Sen. John McCain (R-Arizona) spoke about the newly released CIA Torture Report on the Senate floor Tuesday afternoon, decrying the use of harsh interrogation methods against detainees.

In light of reports about the CIA torturing detainees under a counterterrorism program authorized by President George W. Bush in the wake of the September 11th attacks in 2001, McCain noted that "even our enemies possess basic human rights."

"I have often said ... that this question isn’t about our enemies, it’s about us," McCain said. "It’s about who we were, who we are, and who we aspire to be."

"Our enemies act without conscience," he said. "We must not."

McCain continued: "We need not risk our national honor to prevail in this or any war."
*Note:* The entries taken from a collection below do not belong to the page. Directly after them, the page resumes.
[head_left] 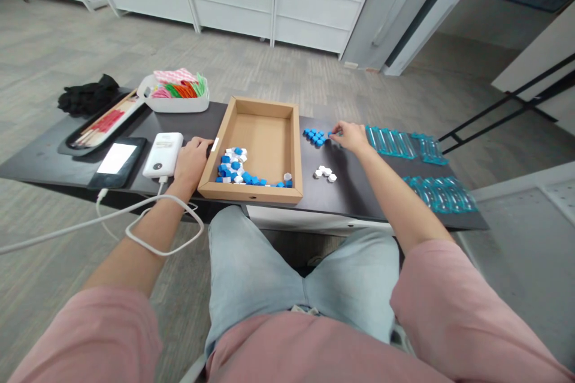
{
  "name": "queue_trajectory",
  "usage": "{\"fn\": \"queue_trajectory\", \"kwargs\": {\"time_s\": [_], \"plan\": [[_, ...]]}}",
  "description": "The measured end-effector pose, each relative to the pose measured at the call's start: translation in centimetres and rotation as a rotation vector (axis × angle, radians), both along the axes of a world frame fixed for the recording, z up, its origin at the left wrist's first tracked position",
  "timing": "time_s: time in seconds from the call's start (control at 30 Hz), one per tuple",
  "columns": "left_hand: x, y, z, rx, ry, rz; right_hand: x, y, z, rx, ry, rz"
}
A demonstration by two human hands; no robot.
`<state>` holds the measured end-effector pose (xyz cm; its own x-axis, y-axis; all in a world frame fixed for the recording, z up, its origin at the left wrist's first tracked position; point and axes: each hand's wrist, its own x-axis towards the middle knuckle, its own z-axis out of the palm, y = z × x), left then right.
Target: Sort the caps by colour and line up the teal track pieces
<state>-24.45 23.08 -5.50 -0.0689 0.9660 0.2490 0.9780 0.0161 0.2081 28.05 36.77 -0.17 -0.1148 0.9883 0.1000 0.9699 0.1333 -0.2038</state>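
our r. hand (pixel 349 134) pinches a blue piece (pixel 330 133) beside the blue cluster (pixel 315 137), nr the far edge of the worktop (pixel 309 158); our l. hand (pixel 192 158) is at the left wall of the box (pixel 278 194), grip unclear. best we pinch lightly, w/o nudging the cluster.

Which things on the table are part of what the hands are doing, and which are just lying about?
Apparently in use:
- blue pieces, one at the right hand
- white pieces
- box, left hand beside it

Seemingly lying about:
- power bank
- phone
- tray
- basket
- black cloth
- teal items
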Motion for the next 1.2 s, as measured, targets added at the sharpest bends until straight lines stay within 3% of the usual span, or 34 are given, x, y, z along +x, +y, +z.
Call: {"fn": "queue_trajectory", "kwargs": {"time_s": [0.17,0.33,0.43,0.57,0.7,0.8,0.9,1.03,1.2], "plan": [[-0.2,-0.1,0.2,-0.002,0.011,-0.007,-0.6,0.4,-0.5,-0.081,0.012,0.033],[0.0,0.0,0.2,-0.020,0.011,0.006,-0.7,0.0,0.1,0.005,0.081,0.040],[0.1,0.0,0.2,-0.026,0.010,0.013,-2.8,-0.9,1.2,0.052,0.136,0.133],[0.2,-0.1,0.1,-0.016,0.016,0.004,-9.2,-3.0,2.8,0.076,0.192,0.452],[0.2,-0.1,0.1,-0.007,0.015,0.001,-17.8,-5.3,3.3,-0.005,0.189,0.769],[0.2,-0.1,0.2,-0.014,0.005,-0.001,-23.3,-6.3,2.6,-0.041,0.126,0.818],[0.4,-0.2,0.4,-0.026,-0.002,-0.003,-26.8,-6.8,1.5,-0.104,0.036,0.793],[0.7,-0.3,0.6,-0.030,-0.010,-0.010,-27.9,-6.9,0.7,-0.143,0.044,0.815],[0.7,-0.3,0.5,-0.025,-0.008,0.005,-24.9,-6.0,1.0,-0.129,0.324,0.793]]}}
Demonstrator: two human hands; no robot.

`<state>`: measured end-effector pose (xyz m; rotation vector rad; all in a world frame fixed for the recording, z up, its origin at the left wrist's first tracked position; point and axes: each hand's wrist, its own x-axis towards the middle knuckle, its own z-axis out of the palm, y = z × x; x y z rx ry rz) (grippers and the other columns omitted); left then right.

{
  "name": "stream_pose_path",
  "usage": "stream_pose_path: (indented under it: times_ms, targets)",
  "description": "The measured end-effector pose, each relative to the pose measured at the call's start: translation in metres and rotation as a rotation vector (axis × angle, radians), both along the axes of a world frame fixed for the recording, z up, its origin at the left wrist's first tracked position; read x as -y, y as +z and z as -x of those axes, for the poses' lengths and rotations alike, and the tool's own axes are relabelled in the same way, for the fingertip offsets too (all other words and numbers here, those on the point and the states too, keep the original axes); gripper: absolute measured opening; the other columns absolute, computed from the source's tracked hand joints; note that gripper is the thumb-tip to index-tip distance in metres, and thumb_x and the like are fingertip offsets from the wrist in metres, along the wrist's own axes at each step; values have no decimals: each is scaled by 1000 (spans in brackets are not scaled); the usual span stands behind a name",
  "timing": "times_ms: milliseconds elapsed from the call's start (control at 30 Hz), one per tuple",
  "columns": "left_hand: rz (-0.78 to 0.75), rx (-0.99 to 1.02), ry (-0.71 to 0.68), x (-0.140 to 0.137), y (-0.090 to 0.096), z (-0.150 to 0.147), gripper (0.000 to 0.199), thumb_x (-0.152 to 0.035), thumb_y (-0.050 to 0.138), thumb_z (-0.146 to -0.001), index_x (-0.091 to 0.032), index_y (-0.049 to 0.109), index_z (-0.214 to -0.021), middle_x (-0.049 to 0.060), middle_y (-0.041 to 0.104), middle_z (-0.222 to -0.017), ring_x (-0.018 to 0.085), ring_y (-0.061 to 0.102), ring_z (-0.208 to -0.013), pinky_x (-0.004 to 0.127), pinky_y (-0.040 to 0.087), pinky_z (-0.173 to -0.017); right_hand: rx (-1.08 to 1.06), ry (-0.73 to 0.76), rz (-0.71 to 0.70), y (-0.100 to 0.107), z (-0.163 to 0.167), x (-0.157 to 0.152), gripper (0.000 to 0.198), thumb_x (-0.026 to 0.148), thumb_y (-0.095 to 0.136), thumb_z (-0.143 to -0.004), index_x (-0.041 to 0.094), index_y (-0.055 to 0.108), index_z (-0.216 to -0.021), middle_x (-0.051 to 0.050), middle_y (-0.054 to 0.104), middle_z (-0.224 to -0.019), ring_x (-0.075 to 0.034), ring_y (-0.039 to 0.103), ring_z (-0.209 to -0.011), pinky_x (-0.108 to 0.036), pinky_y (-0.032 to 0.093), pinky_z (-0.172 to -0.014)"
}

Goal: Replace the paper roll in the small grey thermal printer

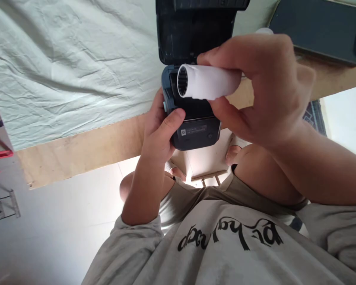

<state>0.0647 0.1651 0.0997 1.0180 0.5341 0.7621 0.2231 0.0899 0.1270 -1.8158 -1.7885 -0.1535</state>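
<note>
My left hand (160, 132) grips the side of a small dark blue handheld printer (195, 130), thumb on its front near a label. The printer's lid (195, 27) stands open, showing the dark paper bay. My right hand (264, 87) holds a white paper roll (209, 82) between thumb and fingers, lengthwise, just above the open bay. The roll's hollow ribbed core faces left.
A wooden table (86, 148) edge runs across, covered by a wrinkled white cloth (71, 63). A dark flat device (320, 27) lies at the top right. Red and metal frame parts (0, 154) are at the left. My grey shirt (225, 241) fills the bottom.
</note>
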Motion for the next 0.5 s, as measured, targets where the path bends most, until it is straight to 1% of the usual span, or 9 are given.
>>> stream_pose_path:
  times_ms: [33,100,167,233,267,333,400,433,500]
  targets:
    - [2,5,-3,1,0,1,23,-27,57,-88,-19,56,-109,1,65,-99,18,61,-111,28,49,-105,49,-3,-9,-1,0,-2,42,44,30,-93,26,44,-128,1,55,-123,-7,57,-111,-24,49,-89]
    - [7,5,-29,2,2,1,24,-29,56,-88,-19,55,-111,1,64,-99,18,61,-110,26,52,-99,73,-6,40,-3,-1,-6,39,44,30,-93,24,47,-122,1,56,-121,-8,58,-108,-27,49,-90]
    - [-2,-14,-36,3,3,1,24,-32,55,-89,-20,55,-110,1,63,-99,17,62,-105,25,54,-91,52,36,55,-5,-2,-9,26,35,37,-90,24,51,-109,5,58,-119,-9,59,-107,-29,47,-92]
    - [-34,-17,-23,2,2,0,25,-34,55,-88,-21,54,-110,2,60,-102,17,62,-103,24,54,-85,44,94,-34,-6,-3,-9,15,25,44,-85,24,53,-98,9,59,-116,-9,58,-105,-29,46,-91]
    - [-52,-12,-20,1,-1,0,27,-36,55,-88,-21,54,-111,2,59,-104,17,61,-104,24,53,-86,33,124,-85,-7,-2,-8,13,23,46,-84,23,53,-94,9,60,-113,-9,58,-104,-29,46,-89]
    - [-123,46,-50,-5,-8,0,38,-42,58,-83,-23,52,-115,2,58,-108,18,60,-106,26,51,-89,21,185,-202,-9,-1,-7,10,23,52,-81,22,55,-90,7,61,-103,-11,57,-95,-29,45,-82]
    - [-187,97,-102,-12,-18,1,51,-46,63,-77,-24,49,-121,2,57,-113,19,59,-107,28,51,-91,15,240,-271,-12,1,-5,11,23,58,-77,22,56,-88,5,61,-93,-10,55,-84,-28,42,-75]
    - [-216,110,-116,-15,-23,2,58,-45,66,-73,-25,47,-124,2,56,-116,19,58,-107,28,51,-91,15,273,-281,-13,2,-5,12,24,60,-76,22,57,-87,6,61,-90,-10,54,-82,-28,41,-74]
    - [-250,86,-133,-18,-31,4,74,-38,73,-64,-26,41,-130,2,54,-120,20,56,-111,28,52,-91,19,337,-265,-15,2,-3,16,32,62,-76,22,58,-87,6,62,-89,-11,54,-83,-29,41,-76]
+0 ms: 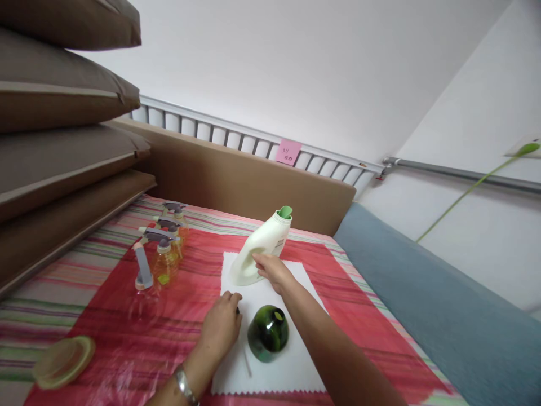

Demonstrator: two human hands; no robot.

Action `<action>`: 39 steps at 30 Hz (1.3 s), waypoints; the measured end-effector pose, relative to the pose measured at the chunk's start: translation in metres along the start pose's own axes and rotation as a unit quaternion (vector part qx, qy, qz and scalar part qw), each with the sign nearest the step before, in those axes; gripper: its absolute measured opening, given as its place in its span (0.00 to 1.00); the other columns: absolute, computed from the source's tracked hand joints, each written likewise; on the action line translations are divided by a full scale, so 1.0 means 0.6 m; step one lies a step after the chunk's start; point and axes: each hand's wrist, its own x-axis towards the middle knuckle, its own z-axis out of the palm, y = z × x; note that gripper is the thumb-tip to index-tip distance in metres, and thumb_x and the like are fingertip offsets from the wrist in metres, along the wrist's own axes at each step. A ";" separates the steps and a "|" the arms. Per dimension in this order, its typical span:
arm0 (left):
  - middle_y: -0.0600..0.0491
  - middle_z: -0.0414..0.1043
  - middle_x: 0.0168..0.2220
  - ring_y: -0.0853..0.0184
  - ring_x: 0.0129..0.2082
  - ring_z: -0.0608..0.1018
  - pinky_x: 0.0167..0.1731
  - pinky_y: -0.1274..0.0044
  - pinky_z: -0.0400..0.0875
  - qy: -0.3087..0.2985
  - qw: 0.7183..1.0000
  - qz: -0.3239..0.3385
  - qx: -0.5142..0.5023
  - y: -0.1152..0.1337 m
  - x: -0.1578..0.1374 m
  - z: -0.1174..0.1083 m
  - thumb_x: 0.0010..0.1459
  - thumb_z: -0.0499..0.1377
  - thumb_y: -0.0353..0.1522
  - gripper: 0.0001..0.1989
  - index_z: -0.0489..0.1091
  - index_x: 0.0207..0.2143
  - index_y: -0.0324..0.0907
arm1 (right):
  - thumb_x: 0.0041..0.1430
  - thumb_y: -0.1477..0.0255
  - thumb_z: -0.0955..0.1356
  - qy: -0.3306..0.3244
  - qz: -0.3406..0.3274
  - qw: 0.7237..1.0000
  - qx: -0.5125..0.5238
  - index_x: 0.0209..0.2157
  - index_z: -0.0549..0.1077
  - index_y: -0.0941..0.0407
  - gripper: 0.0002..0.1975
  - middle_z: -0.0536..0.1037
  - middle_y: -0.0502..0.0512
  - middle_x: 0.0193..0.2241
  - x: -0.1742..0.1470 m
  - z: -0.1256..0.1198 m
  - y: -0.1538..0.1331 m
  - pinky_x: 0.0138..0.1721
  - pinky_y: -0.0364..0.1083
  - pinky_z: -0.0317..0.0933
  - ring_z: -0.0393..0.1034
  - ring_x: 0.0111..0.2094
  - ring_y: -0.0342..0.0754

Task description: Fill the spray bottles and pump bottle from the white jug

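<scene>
A pale detergent bottle with a loop handle and a green piece in its mouth stands leaning at the back of a white cloth. The fingers of my right hand are closed against its side by the handle. Nearer me, a dark green glossy rounded vessel with a small opening sits on the same cloth. To its left, my left hand is closed around a thin tool; a dark bit shows at the fingers and a slim pale shaft points towards me. Its grip is partly hidden.
Several spray bottles stand at the left on red sheeting. A round pale lid lies nearer me. Stacked brown cushions rise at the left, a tan board behind. Blue-grey padding borders the right.
</scene>
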 end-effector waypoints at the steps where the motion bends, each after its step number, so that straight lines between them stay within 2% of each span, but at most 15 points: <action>1: 0.46 0.69 0.43 0.61 0.44 0.72 0.39 0.75 0.63 -0.007 1.000 -0.012 0.017 0.001 -0.001 0.003 0.52 0.53 0.28 0.18 0.65 0.47 0.42 | 0.48 0.66 0.70 0.001 0.007 1.000 0.018 0.30 0.73 0.58 0.10 0.75 0.53 0.32 0.006 0.006 0.002 0.36 0.47 0.61 0.67 0.35 0.47; 3: 0.45 0.68 0.42 0.59 0.41 0.74 0.36 0.74 0.64 -0.026 0.998 -0.046 0.044 0.002 -0.003 0.010 0.53 0.54 0.30 0.20 0.63 0.50 0.43 | 0.48 0.65 0.70 0.001 0.016 0.998 0.053 0.33 0.71 0.58 0.12 0.75 0.54 0.36 0.019 0.024 0.006 0.37 0.48 0.61 0.68 0.37 0.47; 7: 0.44 0.68 0.43 0.57 0.38 0.75 0.33 0.72 0.66 -0.052 0.994 -0.065 0.075 0.002 -0.005 0.030 0.51 0.58 0.36 0.23 0.63 0.51 0.46 | 0.43 0.62 0.72 0.008 0.014 0.992 0.129 0.31 0.69 0.55 0.15 0.75 0.51 0.32 0.040 0.063 0.012 0.37 0.44 0.62 0.68 0.39 0.48; 10: 0.43 0.68 0.43 0.57 0.37 0.76 0.32 0.72 0.67 -0.064 0.992 -0.054 0.089 0.006 -0.006 0.039 0.51 0.57 0.31 0.20 0.65 0.49 0.45 | 0.40 0.60 0.73 0.031 0.016 0.983 0.179 0.29 0.68 0.55 0.17 0.75 0.51 0.28 0.056 0.075 0.011 0.33 0.44 0.63 0.69 0.35 0.48; 15: 0.42 0.68 0.42 0.58 0.37 0.75 0.33 0.72 0.67 -0.056 0.991 -0.055 0.104 0.002 0.001 0.027 0.51 0.48 0.20 0.24 0.65 0.50 0.44 | 0.47 0.66 0.72 0.080 0.008 0.969 0.234 0.31 0.68 0.57 0.13 0.74 0.52 0.27 0.073 0.063 0.006 0.30 0.45 0.65 0.70 0.30 0.46; 20: 0.39 0.68 0.41 0.58 0.37 0.75 0.33 0.71 0.67 -0.050 0.989 -0.072 0.120 -0.010 0.008 0.018 0.54 0.43 0.18 0.26 0.65 0.51 0.44 | 0.58 0.71 0.66 0.125 -0.028 0.957 0.261 0.37 0.69 0.60 0.07 0.73 0.51 0.32 0.085 0.035 -0.001 0.30 0.44 0.66 0.69 0.30 0.42; 26: 0.42 0.69 0.43 0.58 0.39 0.74 0.34 0.71 0.67 -0.057 0.982 -0.083 0.159 -0.012 0.011 0.023 0.54 0.44 0.20 0.25 0.65 0.51 0.46 | 0.59 0.74 0.65 0.148 -0.066 0.944 0.286 0.35 0.69 0.61 0.05 0.72 0.50 0.31 0.101 -0.042 -0.046 0.27 0.42 0.67 0.69 0.28 0.41; 28: 0.42 0.68 0.45 0.55 0.43 0.72 0.39 0.67 0.66 -0.025 0.985 -0.068 0.160 -0.007 0.007 0.019 0.53 0.48 0.21 0.25 0.63 0.53 0.46 | 0.57 0.78 0.66 0.149 -0.083 0.942 0.289 0.32 0.69 0.61 0.01 0.72 0.48 0.28 0.092 -0.081 -0.065 0.27 0.40 0.67 0.69 0.27 0.39; 29: 0.42 0.66 0.47 0.54 0.46 0.70 0.42 0.66 0.65 -0.005 0.988 -0.052 0.147 -0.004 0.004 0.015 0.52 0.50 0.22 0.26 0.61 0.54 0.45 | 0.55 0.80 0.66 0.148 -0.091 0.942 0.287 0.30 0.68 0.61 0.02 0.72 0.47 0.27 0.082 -0.103 -0.074 0.28 0.39 0.68 0.69 0.27 0.39; 31: 0.43 0.62 0.52 0.56 0.50 0.66 0.48 0.66 0.60 0.011 0.997 -0.002 0.082 0.004 -0.005 0.006 0.49 0.52 0.23 0.28 0.60 0.55 0.44 | 0.51 0.84 0.68 0.140 -0.102 0.945 0.276 0.28 0.68 0.60 0.07 0.72 0.47 0.25 0.054 -0.150 -0.089 0.29 0.37 0.68 0.70 0.27 0.38; 34: 0.47 0.64 0.51 0.62 0.51 0.66 0.51 0.73 0.59 -0.065 0.992 0.073 -0.082 0.018 -0.022 -0.006 0.47 0.54 0.26 0.25 0.62 0.51 0.42 | 0.47 0.85 0.69 0.125 -0.098 0.957 0.244 0.28 0.69 0.59 0.08 0.73 0.49 0.24 -0.006 -0.221 -0.103 0.28 0.37 0.69 0.70 0.25 0.40; 36: 0.48 0.67 0.48 0.63 0.48 0.68 0.49 0.74 0.61 -0.118 0.978 0.078 -0.154 0.027 -0.033 -0.009 0.45 0.57 0.30 0.24 0.63 0.48 0.41 | 0.48 0.83 0.69 0.124 -0.086 0.963 0.223 0.28 0.69 0.59 0.07 0.73 0.50 0.23 -0.052 -0.264 -0.108 0.27 0.39 0.70 0.70 0.23 0.41; 39: 0.47 0.68 0.46 0.58 0.47 0.69 0.47 0.70 0.63 -0.109 0.978 0.056 -0.167 0.039 -0.043 -0.002 0.41 0.62 0.37 0.28 0.63 0.47 0.40 | 0.49 0.82 0.69 0.126 -0.060 0.970 0.198 0.28 0.70 0.59 0.06 0.73 0.50 0.22 -0.123 -0.316 -0.104 0.28 0.41 0.71 0.70 0.23 0.42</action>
Torture programs described in the report included "rectal feeding," sleep deprivation, and mock executions. The report also said the CIA engaged in efforts to manipulate media coverage of the torture program.

The CIA later misled the public about how effective the interrogation methods were.

"Torture produces [provided] more misleading information than actionable intelligence," McCain said.

He said the CIA interrogations "stained our national honor."

McCain was tortured during the Vietnam War while he was a prisoner of war. He has adamantly opposed the use of "enhanced interrogation techniques" such as waterboarding against terrorism suspects.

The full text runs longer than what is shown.